This is the United States of America! We’re the people who in just over a century rose from a colonial backwater to the most powerful nation in human history. We went to the Moon! And someone is going to tell me that this nation that did all that can’t make a hammer? Can’t even make a belt or a pair of shoes? Nonsense! It is our economic policies which have priced American manufacturing out of world markets, not some fundamental inability of Americans to compete. And let me tell you, if you really hold the view that we can’t out build and out compete every nation on Earth, then we might as well close up shop as a nation – allow ourselves to be annexed by some other nation with a bit more grit and determination. Grab a clue – a nation which can’t make things eventually can’t buy things, either. American consulting isn’t going to be enough on the global market to satisfy our demand for consumer goods, folks – in order to continue to get, we’re going to have to give. For 50 years we’ve just been giving money – magically printed up for the occasion by the Federal Reserve…but eventually you can’t print enough money to convince people to provide your needs and desires. Eventually they will want something and your degree in business management won’t be it.

I have been saying for a while now that the way to beat Trump is to out-Trump him – not in the vulgarity, but in the gut…where people live and feel. People who back Trump rather absurdly believe that Trump is on their side even though there is zero evidence that he is actually on their side…but he’s saying he is, and it is working with large numbers of people. So, beat him at it – say you’re on their side, as well…assert that the United States will be the manufacturing leader of the world; the export leader of the world; the agricultural leader of the world; the mining leader of the world; the energy production leader of the world…that we’ll clear out of the way every last tax and regulation which makes it hard for Americans to build and grow. Leave it to the Democrats to tell their voters that they’ll manage the decline and provide a bit of welfare and job training for non-existent jobs…we take the path that says, “we’ll reform things so that there will be X Million new manufacturing jobs by 2020”.

Of course, results will matter – once you promise, you’d better deliver. But if all you’re promising is low-rent stuff like “improving opportunity” then you’re not saying anything at all. What is “improving opportunity”? It is a meaningless phrase which makes it sound like you’re going to do something, maybe.
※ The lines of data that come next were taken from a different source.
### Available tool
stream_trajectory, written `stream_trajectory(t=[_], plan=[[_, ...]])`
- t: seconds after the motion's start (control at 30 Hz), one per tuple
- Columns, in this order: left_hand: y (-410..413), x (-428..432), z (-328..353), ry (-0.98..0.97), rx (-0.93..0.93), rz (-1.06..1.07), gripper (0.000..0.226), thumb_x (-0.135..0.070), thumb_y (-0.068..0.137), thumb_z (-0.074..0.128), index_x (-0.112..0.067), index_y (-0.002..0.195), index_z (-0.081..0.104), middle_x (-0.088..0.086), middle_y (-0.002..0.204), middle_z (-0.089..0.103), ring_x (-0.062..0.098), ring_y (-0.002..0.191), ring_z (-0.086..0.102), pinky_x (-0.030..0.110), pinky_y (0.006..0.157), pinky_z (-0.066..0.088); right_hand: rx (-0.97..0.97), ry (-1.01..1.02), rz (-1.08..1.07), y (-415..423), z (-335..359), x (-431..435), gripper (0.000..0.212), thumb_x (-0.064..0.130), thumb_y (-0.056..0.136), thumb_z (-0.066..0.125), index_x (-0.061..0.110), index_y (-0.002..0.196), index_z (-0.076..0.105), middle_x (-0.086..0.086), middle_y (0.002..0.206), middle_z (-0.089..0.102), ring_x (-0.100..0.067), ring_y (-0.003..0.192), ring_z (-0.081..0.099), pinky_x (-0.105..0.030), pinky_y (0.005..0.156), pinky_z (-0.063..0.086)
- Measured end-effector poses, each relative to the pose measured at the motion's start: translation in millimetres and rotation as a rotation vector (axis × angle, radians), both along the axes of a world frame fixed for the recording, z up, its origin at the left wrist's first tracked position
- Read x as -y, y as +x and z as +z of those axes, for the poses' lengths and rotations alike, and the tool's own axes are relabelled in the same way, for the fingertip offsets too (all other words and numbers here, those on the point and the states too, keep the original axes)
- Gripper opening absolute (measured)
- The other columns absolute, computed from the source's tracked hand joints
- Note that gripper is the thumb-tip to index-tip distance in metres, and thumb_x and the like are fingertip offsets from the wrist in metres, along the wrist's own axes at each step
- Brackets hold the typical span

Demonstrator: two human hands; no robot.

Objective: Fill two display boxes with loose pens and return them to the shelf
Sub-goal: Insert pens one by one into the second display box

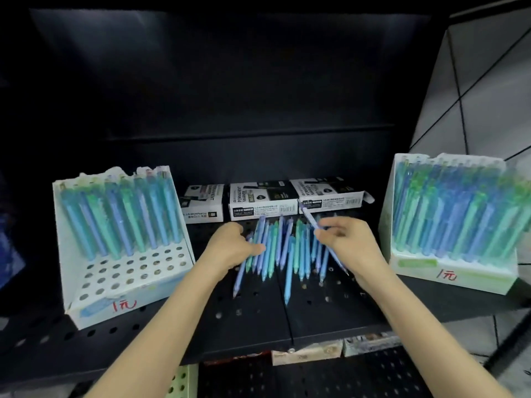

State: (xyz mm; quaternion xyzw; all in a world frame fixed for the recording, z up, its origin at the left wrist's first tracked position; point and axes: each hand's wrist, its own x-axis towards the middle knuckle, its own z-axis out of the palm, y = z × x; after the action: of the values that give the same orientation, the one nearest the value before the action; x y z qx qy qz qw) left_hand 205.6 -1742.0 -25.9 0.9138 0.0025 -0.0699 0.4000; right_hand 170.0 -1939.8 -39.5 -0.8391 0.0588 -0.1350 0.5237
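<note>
Nearest: the black perforated shelf, both my forearms reaching in over its front edge.

Left hand: on the left edge of the loose pens, fingers curled round a few barrels, thumb laid across them. How many it actually holds, I cannot tell.

Right hand: on the right edge of the pile, pinching a single pen between thumb and fingertips. The pen runs diagonally, one end up and away to the left, the other passing under the hand toward me.

Pile: lies flat between the hands, mid-shelf. Long axes mostly run front to back, tips toward me and ragged.

Left display box: beside my left forearm. Back rows are stocked with upright pens, and several front rows of holes are empty. Right display box: looks full, though blurred.

Judgement: the pens must go left. The left hand is nearer the open holes, while the pinched pen is in the farther hand, so it must cross the pile or be passed over. Each pen must also turn from flat to upright before it can enter a hole.

Farthest: three marker boxes in a row just behind the pile.
</note>
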Motion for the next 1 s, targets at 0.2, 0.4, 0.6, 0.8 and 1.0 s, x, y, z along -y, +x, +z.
stream_trajectory(t=[0.2,0.4,0.6,0.8,1.0], plan=[[9,9,-4,0.022,-0.006,0.023,0.059,-0.020,0.077,0.076,0.000,0.127,0.050,0.010,0.119,0.057,0.021,0.108,0.054,0.027,0.089,0.042,0.168,-0.141,-0.084,-5,-13,7,0.019,0.019,0.088,0.062,0.019,0.107,0.063,0.005,0.060,0.051,-0.011,0.054,0.048,-0.022,0.055,0.037],[15,10,-8,0.039,0.043,0.016,0.036,-0.021,0.080,0.074,-0.003,0.109,0.063,0.006,0.101,0.058,0.014,0.091,0.056,0.022,0.077,0.040,0.190,-0.104,-0.066,-5,-15,6,0.022,0.020,0.087,0.062,0.021,0.109,0.062,0.004,0.069,0.058,-0.003,0.063,0.053,-0.016,0.058,0.038],[20,2,-14,-0.158,0.077,0.055,0.016,-0.014,0.088,0.062,-0.001,0.079,0.064,0.005,0.076,0.060,0.010,0.061,0.054,0.027,0.071,0.052,0.158,-0.012,-0.059,-4,-14,8,0.022,0.020,0.088,0.062,0.016,0.109,0.064,-0.003,0.070,0.060,-0.017,0.067,0.058,-0.025,0.064,0.045],[2,-4,0,-0.406,0.193,0.075,0.022,-0.024,0.094,0.055,-0.009,0.106,0.063,0.001,0.072,0.057,0.009,0.059,0.051,0.016,0.050,0.045,0.043,0.357,0.021,-8,-5,10,0.014,0.010,0.089,0.059,0.012,0.102,0.066,-0.006,0.086,0.068,0.001,0.059,0.057,-0.015,0.056,0.041],[-38,-28,30,-0.615,0.306,0.022,0.021,-0.029,0.094,0.052,-0.017,0.108,0.064,0.000,0.071,0.051,0.010,0.060,0.048,0.022,0.050,0.039,0.029,0.644,0.134,-5,9,10,0.019,-0.004,0.090,0.045,-0.005,0.100,0.061,-0.009,0.070,0.063,-0.010,0.048,0.038,-0.020,0.039,0.028]])
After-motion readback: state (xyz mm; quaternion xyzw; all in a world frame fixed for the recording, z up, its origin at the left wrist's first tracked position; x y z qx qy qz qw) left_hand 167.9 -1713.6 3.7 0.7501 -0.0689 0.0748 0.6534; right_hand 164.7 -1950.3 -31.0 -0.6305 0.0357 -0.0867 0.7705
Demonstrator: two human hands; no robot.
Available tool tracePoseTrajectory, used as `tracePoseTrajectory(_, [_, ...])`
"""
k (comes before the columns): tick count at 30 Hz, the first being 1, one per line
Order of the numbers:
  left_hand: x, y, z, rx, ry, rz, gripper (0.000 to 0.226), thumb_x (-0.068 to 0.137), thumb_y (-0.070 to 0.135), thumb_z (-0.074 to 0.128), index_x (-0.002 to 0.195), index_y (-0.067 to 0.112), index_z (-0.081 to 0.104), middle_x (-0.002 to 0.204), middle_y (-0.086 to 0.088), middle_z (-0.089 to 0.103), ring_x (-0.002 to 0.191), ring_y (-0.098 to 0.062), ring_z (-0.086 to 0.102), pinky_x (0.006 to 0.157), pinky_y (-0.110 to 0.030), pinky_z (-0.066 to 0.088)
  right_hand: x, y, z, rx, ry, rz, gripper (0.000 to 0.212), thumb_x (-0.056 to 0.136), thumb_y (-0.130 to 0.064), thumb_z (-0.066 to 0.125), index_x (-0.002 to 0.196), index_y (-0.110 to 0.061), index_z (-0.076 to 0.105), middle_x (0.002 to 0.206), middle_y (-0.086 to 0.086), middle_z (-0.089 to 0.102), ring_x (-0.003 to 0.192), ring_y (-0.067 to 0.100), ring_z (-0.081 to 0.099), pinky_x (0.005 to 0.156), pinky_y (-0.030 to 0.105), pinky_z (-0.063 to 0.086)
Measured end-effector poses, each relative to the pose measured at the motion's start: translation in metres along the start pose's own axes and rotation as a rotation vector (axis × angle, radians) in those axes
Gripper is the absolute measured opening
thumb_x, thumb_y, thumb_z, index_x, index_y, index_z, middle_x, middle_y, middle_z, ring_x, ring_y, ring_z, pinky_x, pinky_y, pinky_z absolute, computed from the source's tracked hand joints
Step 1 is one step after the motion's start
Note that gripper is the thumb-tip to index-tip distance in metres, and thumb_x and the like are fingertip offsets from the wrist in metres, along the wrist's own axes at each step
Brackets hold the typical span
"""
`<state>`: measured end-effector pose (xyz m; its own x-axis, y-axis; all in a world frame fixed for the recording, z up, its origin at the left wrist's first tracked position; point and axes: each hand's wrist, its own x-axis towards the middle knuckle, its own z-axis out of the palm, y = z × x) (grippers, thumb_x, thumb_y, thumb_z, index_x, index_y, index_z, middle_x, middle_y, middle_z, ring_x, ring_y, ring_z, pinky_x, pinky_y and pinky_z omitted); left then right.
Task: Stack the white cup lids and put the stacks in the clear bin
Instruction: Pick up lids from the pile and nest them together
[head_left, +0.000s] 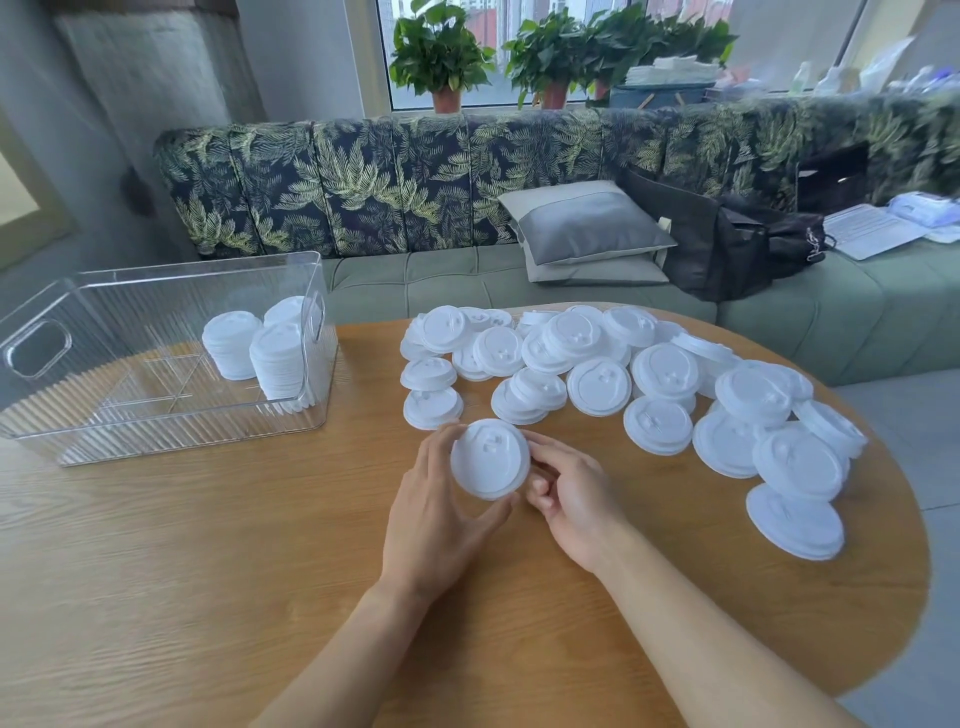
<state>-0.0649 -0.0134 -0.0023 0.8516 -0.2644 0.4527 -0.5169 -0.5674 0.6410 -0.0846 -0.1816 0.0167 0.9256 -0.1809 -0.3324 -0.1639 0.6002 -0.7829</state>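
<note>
Round wooden surface (208, 545) before a leaf-print sofa (395, 187), potted plants (441, 57) on the sill behind. Near the middle, just above the wood, a short stack of white cup lids (489, 458), top face up, cupped from both sides. Left hand (441, 499) round the near-left rim, fingers (439, 441) curled on the edge. Right hand (571, 493) against the right rim, fingers (543, 449) bent and pinching there. Probably held so to square the rims and let the lids nest true.

Loose lids (660, 374) heaped to the right and beyond, many overlapping, a few close to the right edge of the surface and easy to knock off. Clear bin (47, 415) at the far left, well apart from the hands, open-topped, with three finished stacks (231, 343) crowded at its right end, likely to leave room for more toward the left. Straight leftward path across the wood to the bin. Judged well short of done: most lids not yet stacked.
</note>
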Motion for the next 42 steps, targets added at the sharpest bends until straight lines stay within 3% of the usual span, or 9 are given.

Tell people you’ll bring the jobs back from China and it sounds much more vigorous…and as you’re not Trump, you can actually come up with some plans which will do just that. Part of our problem, of course, is that Rubio and Cruz are both lawyers…lawyers have a hard time understanding regular folks (so, too, do real estate tycoons like Trump…but somewhere along the line he found out that people at least want to hear that something concrete is going to get done for regular folks which doesn’t amount to a government poverty hand-out). Come on, Ted and Marco – think about it! And then go out and say it. Sure, those invested in the current system will rise in fury and scorn over any promise to bring jobs back…but you can see how much such words work regarding votes. And you guys needs some votes – the only way to really stop Trump is to get more delegates than he does, and time’s a wasting.

Anyways, that is how I see it right now – Trump is at least speaking to desires; Rubio and Cruz are speaking to theories and playing around with “vote for me because Trump sucks”. That won’t do the trick…might deny Trump a first-ballot nominating majority, but it won’t actually stop him, nor get either Cruz or Rubio in to the White House.
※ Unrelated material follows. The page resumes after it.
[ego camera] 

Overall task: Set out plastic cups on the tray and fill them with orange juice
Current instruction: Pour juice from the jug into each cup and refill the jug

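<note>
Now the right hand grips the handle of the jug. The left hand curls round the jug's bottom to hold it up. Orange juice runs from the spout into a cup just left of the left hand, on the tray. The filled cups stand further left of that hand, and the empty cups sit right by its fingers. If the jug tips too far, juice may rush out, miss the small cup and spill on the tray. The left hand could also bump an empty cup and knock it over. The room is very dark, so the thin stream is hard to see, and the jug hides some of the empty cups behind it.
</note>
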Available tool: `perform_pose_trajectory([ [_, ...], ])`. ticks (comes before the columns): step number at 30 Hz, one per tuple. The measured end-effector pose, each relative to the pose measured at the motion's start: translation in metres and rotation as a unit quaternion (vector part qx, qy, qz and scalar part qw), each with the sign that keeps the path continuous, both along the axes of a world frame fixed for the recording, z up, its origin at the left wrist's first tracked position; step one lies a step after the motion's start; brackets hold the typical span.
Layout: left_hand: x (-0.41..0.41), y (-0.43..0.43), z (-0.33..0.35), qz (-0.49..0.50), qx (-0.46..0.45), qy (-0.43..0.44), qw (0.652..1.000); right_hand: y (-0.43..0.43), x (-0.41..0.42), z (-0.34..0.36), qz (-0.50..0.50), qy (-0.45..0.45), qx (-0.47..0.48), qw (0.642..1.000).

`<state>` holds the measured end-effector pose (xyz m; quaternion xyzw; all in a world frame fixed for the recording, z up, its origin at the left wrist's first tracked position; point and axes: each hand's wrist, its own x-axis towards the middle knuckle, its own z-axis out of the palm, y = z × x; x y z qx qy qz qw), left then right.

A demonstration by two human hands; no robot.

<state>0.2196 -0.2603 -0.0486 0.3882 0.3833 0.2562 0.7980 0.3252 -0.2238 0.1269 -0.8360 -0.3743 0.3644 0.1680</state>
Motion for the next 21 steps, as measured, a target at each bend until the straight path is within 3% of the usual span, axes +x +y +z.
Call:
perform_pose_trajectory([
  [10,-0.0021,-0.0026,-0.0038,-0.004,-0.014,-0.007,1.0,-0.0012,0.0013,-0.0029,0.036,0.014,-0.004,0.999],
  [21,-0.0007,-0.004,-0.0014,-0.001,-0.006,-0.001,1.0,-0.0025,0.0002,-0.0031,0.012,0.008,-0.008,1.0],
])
So, How’s That Whole Economy Thing Working Out?

I think we’ve all wondered just how long an economy built on fake money and debt can keep going – we may be about to find out.

Forget about the stock market slide for a bit – at any rate, it might shoot up 500 points tomorrow on a rumor that the Chinese central bank is going to print up 67 trillion-zillion Yuan. But there are some things which make you wonder about how things are going:

Walmart is going to close 269 stores. Of course, they also plan to open some stores – but it will be a net reduction in Walmart locations in 2016.
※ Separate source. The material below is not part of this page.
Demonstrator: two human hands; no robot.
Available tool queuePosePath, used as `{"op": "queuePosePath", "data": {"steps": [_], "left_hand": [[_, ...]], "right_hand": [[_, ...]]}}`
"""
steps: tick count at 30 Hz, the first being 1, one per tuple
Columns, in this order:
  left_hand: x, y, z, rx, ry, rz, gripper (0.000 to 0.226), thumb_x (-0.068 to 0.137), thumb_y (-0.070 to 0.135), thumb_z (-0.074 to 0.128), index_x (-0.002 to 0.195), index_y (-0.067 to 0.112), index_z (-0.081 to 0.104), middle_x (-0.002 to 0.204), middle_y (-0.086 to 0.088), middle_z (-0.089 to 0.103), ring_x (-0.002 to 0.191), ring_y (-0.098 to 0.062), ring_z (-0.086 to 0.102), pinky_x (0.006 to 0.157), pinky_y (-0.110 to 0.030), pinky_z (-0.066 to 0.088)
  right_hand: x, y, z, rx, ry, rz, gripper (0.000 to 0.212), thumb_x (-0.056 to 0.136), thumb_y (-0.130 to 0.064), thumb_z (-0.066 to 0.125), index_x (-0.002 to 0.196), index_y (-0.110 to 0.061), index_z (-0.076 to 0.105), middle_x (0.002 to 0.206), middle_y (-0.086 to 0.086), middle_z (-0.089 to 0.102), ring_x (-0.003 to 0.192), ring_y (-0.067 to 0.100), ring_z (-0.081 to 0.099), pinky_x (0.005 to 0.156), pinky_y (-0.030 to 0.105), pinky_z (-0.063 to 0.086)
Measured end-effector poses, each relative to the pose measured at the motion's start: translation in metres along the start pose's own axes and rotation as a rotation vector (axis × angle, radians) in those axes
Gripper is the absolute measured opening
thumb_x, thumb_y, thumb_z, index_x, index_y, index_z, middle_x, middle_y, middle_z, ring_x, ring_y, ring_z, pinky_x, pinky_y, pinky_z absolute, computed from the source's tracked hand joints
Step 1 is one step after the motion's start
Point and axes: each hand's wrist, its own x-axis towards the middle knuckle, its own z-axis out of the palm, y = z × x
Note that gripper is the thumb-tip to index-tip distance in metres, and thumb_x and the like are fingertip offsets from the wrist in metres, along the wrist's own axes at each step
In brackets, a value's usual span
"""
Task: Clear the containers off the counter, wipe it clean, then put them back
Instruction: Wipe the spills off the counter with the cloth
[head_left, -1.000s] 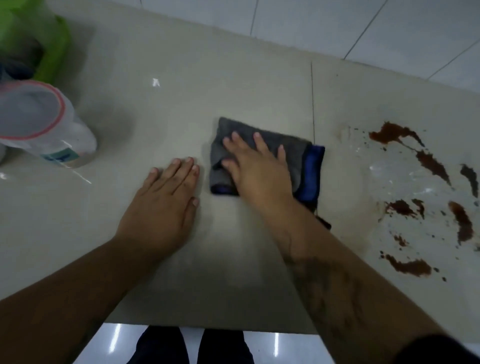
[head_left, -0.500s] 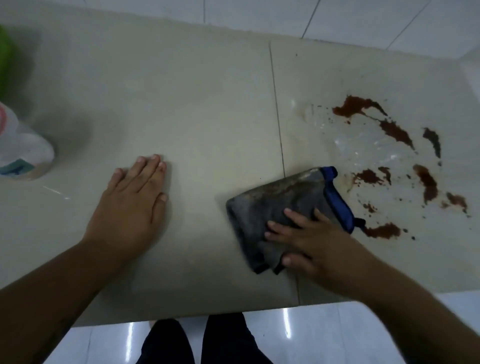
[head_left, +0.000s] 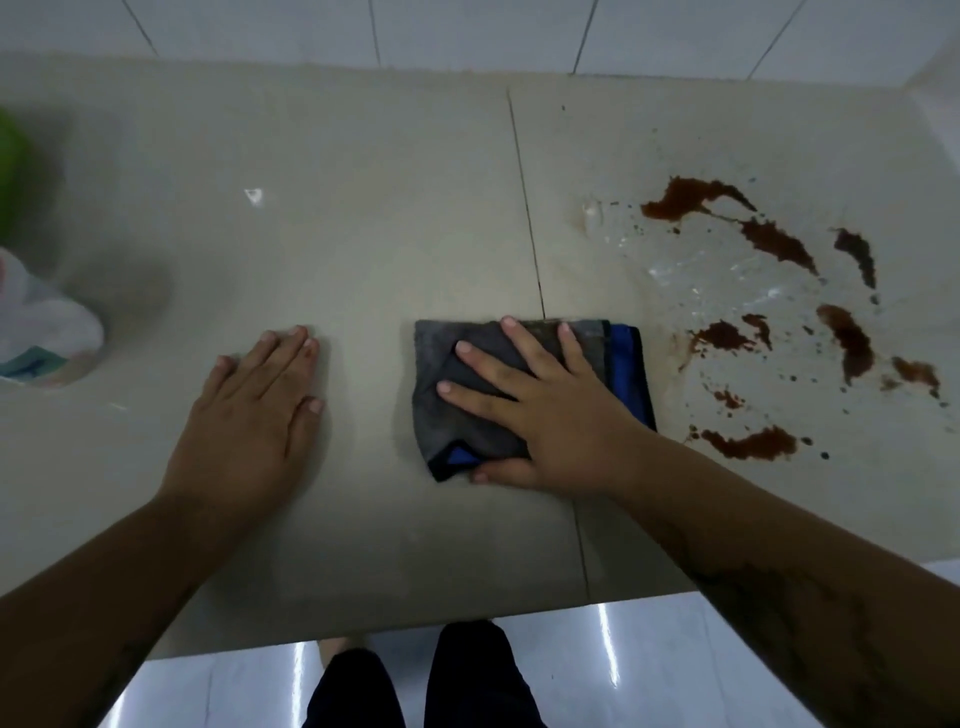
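my right hand (head_left: 540, 410) lay flat, fingers spread, pressing the cloth (head_left: 519, 384), which had slid back left off the brown spill (head_left: 769, 244). my left hand (head_left: 254, 410) rested open on the counter (head_left: 389, 208), holding nothing. so the stain was still unwiped, containers (head_left: 41, 332) waiting far left.

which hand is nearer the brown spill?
Right. The right hand lies flat on the grey cloth, just left of the brown spill without touching it. The left hand rests flat on the counter, beyond the cloth, further left.
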Motion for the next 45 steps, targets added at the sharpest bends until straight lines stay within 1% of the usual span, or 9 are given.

Conveniently after the market closed, the Fed estimated 4th quarter 2015 growth at a mere 0.6%.

Empire State manufacturing drops to a low not seen since 2009.

GM/Ford credit risk is pretty high.

Corporate earnings are not exactly what you’d like them to be.

Sports Authority decided they’d rather not pay their debts right now. The energy isn’t right, I guess…

And, a house which has sat empty in San Francisco since 2000 and has holes in the roof and fire damage is listed for $600,000.00.

If all of this – and there is plenty more out there – doesn’t give you a whiff of 2008, then I don’t know what will.

To be sure, I’m ready for some magical trick of debt and fake money to pull us through at least until the day after Election Day. The Powers That Be have managed to keep this ball in the air for seven years and I’m not at all certain they don’t have more in their bag of trickery (though getting unemployment down to 5% by magically removing people from the labor force appears to have gone as far as it can…to get it to 4.5% would take some really interesting “calculations”). But the fundamental problems remain:

1. We have far more debt – personal and government – than we can repay at the moment. This is because

2. We don’t make, mine and grow nearly enough to pay for our debts and current operating expenses and

3. Far too many people are out of the productive economy for the productive economy to support.

Eventually, it all goes smash. Whether it happens this year or next or in 2019 or what have you is immaterial – it will go smash unless and until we radically alter how we do business. We need to balance the budget (it could be done in under five years from any day we say, “go” on); we need to remove the taxes and regulations which prevent full exploitation of America’s vast resources; we need to make welfare far more inconvenient than working (and thus force people back into the productive economy if they are in any way capable of participating). All of these things are currently impossible – because the political class in power doesn’t want to do it. And they don’t want to do it because doing it would remove the need for, precisely, the political class in power (ie, politicians who “solve” problems and “do the business of the American people”). Will 2016 usher in a different sort of political class? Probably not – even electing someone like Ted Cruz would only be a step in the right direction…but unless someone is really willing to go to the mat (like Scott Walker did in Wisconsin) to take on the deep, structural reforms, all we’ll be doing is, at best, delaying the day of reckoning.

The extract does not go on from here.